1. How to Detect NaN in Python

What is NaN?

NaN (Not a Number) is a special floating‑point value that indicates a numeric operation is invalid or undefined. It typically appears as the result of division by zero or other invalid calculations, so extra care is needed when performing data analysis or numerical processing. If NaN is not handled correctly, calculation results can become inaccurate and programs may not behave as expected.

Importance of Detecting NaN

If NaN values are present in a dataset, the reliability of the data and the results of calculations can be affected. Therefore, it is essential to first detect NaN and then handle it appropriately (e.g., removal, replacement).

2. How to Generate NaN

Python can generate NaN with float('nan'). It is used to explicitly indicate an invalid result in numeric calculations.

Difference from None

NaN is numerically invalid, whereas None represents a “nothing” state. None can be compared with ==, but NaN is never equal to itself, so using == for testing is inappropriate.

3. How to Determine NaN

3.1. Determination with the Standard Library (math.isnan())

To check for NaN using Python’s standard library, use math.isnan(). This function returns True if the given value is NaN.
import math

num = float('nan')
print(math.isnan(num))  # Result: True

3.2. Determination Using NumPy (numpy.isnan())

NumPy is a library specialized for array and matrix computations, and it provides the numpy.isnan() function to efficiently detect NaNs within arrays. It is widely used in numerical analysis and scientific data processing.
import numpy as np

num_list = [1, 2, np.nan, 4]
print(np.isnan(num_list))  # Result: [False False  True False]

3.3. Determination with pandas (pandas.isna())

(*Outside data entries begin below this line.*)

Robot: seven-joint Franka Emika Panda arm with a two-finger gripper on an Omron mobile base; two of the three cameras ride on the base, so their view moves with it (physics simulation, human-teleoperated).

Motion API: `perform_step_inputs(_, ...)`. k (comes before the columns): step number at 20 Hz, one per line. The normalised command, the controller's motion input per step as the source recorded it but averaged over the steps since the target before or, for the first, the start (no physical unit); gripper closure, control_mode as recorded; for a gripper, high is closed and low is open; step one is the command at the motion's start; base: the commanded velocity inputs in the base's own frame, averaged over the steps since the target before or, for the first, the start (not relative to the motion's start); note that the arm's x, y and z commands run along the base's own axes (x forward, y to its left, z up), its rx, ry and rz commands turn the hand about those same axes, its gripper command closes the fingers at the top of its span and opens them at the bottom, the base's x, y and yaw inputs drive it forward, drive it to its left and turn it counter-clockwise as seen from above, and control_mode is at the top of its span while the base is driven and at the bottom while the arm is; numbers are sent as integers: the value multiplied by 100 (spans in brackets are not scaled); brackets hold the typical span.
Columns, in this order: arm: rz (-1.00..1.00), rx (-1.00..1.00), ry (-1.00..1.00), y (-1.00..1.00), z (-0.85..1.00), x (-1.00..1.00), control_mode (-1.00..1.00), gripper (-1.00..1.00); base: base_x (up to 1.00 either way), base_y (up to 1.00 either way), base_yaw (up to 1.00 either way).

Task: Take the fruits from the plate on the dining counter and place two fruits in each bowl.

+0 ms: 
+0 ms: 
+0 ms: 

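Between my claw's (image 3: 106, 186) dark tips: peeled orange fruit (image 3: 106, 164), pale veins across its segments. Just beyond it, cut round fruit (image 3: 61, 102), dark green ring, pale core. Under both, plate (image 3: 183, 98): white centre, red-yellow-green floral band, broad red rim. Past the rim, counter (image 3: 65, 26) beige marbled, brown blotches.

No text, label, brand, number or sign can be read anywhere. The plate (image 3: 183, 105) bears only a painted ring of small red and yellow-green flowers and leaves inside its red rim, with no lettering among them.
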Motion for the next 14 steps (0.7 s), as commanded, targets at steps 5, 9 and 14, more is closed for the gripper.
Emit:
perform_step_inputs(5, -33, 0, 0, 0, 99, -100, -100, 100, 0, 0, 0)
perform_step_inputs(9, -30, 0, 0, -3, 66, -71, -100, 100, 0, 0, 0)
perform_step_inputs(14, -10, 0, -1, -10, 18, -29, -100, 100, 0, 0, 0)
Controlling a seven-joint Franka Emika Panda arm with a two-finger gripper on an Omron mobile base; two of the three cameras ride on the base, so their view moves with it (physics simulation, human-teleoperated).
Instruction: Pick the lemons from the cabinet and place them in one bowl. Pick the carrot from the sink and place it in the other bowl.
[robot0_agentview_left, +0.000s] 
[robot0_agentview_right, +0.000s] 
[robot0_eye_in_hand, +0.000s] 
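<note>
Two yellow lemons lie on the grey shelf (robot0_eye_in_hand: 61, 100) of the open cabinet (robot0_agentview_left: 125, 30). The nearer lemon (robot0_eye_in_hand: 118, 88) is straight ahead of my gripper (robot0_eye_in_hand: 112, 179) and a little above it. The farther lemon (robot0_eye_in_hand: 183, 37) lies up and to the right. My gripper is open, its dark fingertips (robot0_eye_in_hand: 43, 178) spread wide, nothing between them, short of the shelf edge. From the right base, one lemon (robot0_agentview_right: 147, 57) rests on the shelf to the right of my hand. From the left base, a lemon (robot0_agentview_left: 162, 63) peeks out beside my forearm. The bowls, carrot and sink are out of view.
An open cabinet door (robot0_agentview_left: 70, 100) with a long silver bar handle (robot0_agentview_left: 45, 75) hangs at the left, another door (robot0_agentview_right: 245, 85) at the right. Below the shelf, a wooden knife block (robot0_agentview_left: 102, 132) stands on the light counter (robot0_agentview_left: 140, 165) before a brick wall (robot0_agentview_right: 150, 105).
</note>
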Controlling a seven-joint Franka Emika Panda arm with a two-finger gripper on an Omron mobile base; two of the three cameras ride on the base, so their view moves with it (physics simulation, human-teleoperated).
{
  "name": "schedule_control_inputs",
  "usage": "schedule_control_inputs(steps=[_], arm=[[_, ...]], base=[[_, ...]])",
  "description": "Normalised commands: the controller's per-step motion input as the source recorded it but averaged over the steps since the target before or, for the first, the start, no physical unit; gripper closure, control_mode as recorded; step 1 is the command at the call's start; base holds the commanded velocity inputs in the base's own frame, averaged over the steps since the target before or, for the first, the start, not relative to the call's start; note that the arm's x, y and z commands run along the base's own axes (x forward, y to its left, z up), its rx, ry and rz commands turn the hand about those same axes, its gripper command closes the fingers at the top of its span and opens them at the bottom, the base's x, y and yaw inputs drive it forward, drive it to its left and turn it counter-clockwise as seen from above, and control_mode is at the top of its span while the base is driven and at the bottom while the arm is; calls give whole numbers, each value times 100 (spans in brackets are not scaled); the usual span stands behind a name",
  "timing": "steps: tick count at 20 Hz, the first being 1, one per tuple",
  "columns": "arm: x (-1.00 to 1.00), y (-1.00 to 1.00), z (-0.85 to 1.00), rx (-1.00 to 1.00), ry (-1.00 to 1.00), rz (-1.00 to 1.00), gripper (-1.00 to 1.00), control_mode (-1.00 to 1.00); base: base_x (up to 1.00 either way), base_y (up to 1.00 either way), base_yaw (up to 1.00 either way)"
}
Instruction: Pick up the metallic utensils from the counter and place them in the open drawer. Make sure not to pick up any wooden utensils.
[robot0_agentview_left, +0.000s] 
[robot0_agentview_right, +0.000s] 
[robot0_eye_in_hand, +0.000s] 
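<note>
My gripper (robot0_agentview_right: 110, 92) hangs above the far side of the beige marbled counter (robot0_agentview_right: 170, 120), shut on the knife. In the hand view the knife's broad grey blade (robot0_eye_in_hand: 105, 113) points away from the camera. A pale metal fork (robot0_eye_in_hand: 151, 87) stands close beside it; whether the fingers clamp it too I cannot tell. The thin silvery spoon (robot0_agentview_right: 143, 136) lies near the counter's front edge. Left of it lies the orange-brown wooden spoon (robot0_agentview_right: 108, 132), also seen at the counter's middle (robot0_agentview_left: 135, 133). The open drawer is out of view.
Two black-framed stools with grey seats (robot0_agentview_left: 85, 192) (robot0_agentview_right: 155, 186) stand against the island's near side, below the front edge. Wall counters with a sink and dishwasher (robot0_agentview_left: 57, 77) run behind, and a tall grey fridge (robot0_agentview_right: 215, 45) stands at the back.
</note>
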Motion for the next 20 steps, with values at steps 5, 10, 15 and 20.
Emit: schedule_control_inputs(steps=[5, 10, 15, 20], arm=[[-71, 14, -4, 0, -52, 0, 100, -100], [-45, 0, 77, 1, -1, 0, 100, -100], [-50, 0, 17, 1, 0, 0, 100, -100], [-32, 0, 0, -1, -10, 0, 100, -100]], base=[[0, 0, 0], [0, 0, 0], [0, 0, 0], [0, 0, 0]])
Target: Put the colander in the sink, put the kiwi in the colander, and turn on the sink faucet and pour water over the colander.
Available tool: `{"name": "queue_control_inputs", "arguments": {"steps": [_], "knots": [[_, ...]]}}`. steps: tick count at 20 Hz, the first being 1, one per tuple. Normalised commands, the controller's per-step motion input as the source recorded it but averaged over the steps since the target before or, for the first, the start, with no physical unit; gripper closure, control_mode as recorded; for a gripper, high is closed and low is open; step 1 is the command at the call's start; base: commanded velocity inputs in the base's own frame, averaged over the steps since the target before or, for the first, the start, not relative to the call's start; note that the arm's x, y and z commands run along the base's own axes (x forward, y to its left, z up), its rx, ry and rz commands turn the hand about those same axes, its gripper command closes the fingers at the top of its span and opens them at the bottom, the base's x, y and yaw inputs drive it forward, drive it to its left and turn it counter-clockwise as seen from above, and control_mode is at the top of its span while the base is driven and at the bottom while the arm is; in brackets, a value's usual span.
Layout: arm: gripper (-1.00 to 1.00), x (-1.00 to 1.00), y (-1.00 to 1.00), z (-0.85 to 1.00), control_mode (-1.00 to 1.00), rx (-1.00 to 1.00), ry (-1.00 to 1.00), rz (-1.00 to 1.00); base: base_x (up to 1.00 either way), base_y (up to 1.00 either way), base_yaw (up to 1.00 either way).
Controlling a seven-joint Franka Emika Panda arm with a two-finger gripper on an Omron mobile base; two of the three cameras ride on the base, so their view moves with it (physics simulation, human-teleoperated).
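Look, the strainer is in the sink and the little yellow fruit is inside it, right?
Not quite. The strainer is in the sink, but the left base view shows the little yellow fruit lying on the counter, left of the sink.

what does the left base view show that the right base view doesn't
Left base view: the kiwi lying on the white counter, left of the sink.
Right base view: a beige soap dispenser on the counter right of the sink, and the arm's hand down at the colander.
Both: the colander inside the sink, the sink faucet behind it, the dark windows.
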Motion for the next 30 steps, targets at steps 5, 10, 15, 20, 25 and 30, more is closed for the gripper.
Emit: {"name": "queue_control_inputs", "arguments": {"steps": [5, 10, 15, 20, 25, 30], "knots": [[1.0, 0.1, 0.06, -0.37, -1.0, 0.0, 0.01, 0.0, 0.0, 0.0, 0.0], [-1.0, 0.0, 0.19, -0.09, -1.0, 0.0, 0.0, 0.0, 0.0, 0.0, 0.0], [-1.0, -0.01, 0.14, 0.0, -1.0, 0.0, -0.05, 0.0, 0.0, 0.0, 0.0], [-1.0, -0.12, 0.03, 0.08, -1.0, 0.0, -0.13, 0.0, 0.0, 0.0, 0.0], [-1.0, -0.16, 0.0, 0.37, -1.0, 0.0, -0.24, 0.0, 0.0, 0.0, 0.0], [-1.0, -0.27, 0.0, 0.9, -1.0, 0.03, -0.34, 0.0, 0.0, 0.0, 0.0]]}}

When working with DataFrames, use pandas isna() or isnull() to detect NaNs. These functions are helpful for data cleaning and handling missing values.
import pandas as pd
import numpy as np

data = pd.Series([1, 2, np.nan, 4])
print(pd.isna(data))  # Result: 0    False
                      #      1    False
                      #      2     True
                      #      3    False

4. How to Remove or Replace NaN

4.1. Remove NaN from a List

To remove NaN in a list, you can combine math.isnan() with a list comprehension.
import math

num_list = [1, 2, float('nan'), 4]
clean_list = [num for num in num_list if not math.isnan(num)]
print(clean_list)  # Result: [1, 2, 4]

4.2. Remove NaN with pandas (dropna())

To remove NaN from a DataFrame, use the dropna() method. This can remove rows or columns that contain NaN.
import pandas as pd
import numpy as np

df = pd.DataFrame({'A': [1, 2, np.nan], 'B': [4, np.nan, 6]})
clean_df = df.dropna()
print(clean_df)

4.3. Replace NaN with pandas (fillna())

If you prefer to replace NaN with a specific value rather than delete it, use the fillna() method.
import pandas as pd
import numpy as np

df = pd.DataFrame({'A': [1, 2, np.nan], 'B': [4, np.nan, 6]})
df.fillna(0, inplace=True)
print(df)

5. Calculations Involving NaN

When a calculation includes NaN, the result will also be NaN, so to obtain accurate results you need to remove or replace NaN beforehand.
import numpy as np

result = 10 + np.nan
print(result)  # Result: nan

Example of Statistical Calculations with NaN

When performing statistical calculations on a dataset that contains NaN and you want to ignore NaN, use NumPy’s nanmean() function. It computes the mean while excluding NaN values.
import numpy as np

data = [1, 2, np.nan, 4]
mean = np.nanmean(data)  # Calculate the mean while ignoring NaN
print(mean)  # Result: 2.3333...

6. Important Considerations for NaN Detection

6.1. Behavior of Comparison Operators

NaN has the special property that it is never equal to any other number or even to itself when using comparison operators. Therefore, you cannot test it with == or !=; you need to use dedicated functions (such as isnan() or isna()).
num = float('nan')
print(num == num)  # Result: False

6.2. Key Points for Data Cleaning

In data analysis, leaving NaNs in the dataset prevents accurate calculations. Because they can distort results, proper cleaning beforehand is essential. Removing or appropriately replacing NaNs improves the reliability of the data.

7. Summary

In Python, by leveraging math, numpy, and pandas, you can efficiently detect and handle NaN values. Understanding how to properly work with NaN and acquiring the foundational knowledge to maintain the reliability of data analysis and numerical computation is a valuable skill that benefits all areas of programming.